Each fellowship will provide a $4,500 stipend for an 8-10 week research or project period.
Deadline to apply: March 18, 2019
2019-2020 Pensby Fellows
Alexis Giron is a senior Psychology major, Neuroscience minor on the Premedicine track from Houston, TX. She is a member of the Houston POSSE 4 and has taken up leadership roles in Dorm Leadership Team, THRIVE, Mujeres*, The Night Owls, Bryn Mawr College Dining Services, and Admissions. As a student of color with various intersectional identities, Alexis took interest in the mental health needs of queer and trans people of color (QTPOC) at Bryn Mawr College. In her research, Alexis hopes to survey and interview students with double-minority identities about their experiences with mental health supports, including those at BMC. Her experience navigating the process of the Institutional Review Board (IRB) highlighted its inaccessibility for those who do not normally enter into the process and for topics like hers. While spending months revising the application for approval to continue to conduct the desired research (and now adding to her project the goal of creating a template to help others navigate the IRB process), Alexis has been researching resources for QTPOC and creating a website, using it to share those resources and to educate allies. She hopes that her project will ultimately help BMC Counseling Services to create more inclusive spaces for all students, with the ability to maintain a proactive space for QTPOC, as well as give them easy access to essential mental health resources.Alexis can be contacted at email@example.com.

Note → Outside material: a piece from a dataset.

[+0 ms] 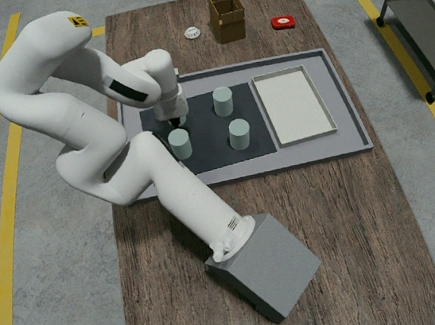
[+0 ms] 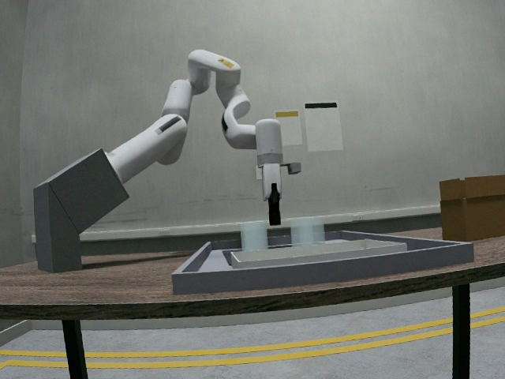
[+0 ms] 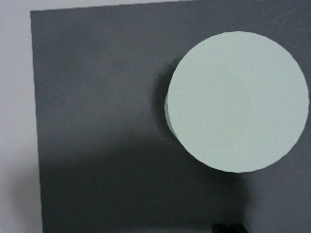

Caitlin Haskett is a psychology major who has been a member of the Bryn Mawr College Hillel Executive Board for the last two years. In the spring of 2019, Caitlin organized an event with Hillel and the College Archive where students explored the college's archive materials that detail the experiences of Jewish Bryn Mawr students. This event made evident how little institutional knowledge Bryn Mawr has about its Jewish students. As a Jewish student attending Bryn Mawr during this time when we are grappling with our history, Caitlin felt it was important to work to fill this gap in our institutional knowledge. With her Pensby fellowship this summer, Caitlin has recorded oral histories of 8 Alumnae who were on campus from 1938 to 1958. These histories shed new light on the experiences of Jewish Marwtyrs in the period during and after WWII. They expose Bryn Mawr’s subtle antisemitism and rampant classism with details that have not been previously fully documented and understood. However, they also reveal the positive impact Bryn Mawr has had on some of the alumnae affected by these very same issues. These oral histories show the complexity of Bryn Mawr. They show how far we have come and also how little things have changed. Bryn Mawr continues to become more diverse and inclusive; however, many of the stories of discrimination Caitlin has recorded still ring true for students today. Caitlin can be contacted at firstname.lastname@example.org.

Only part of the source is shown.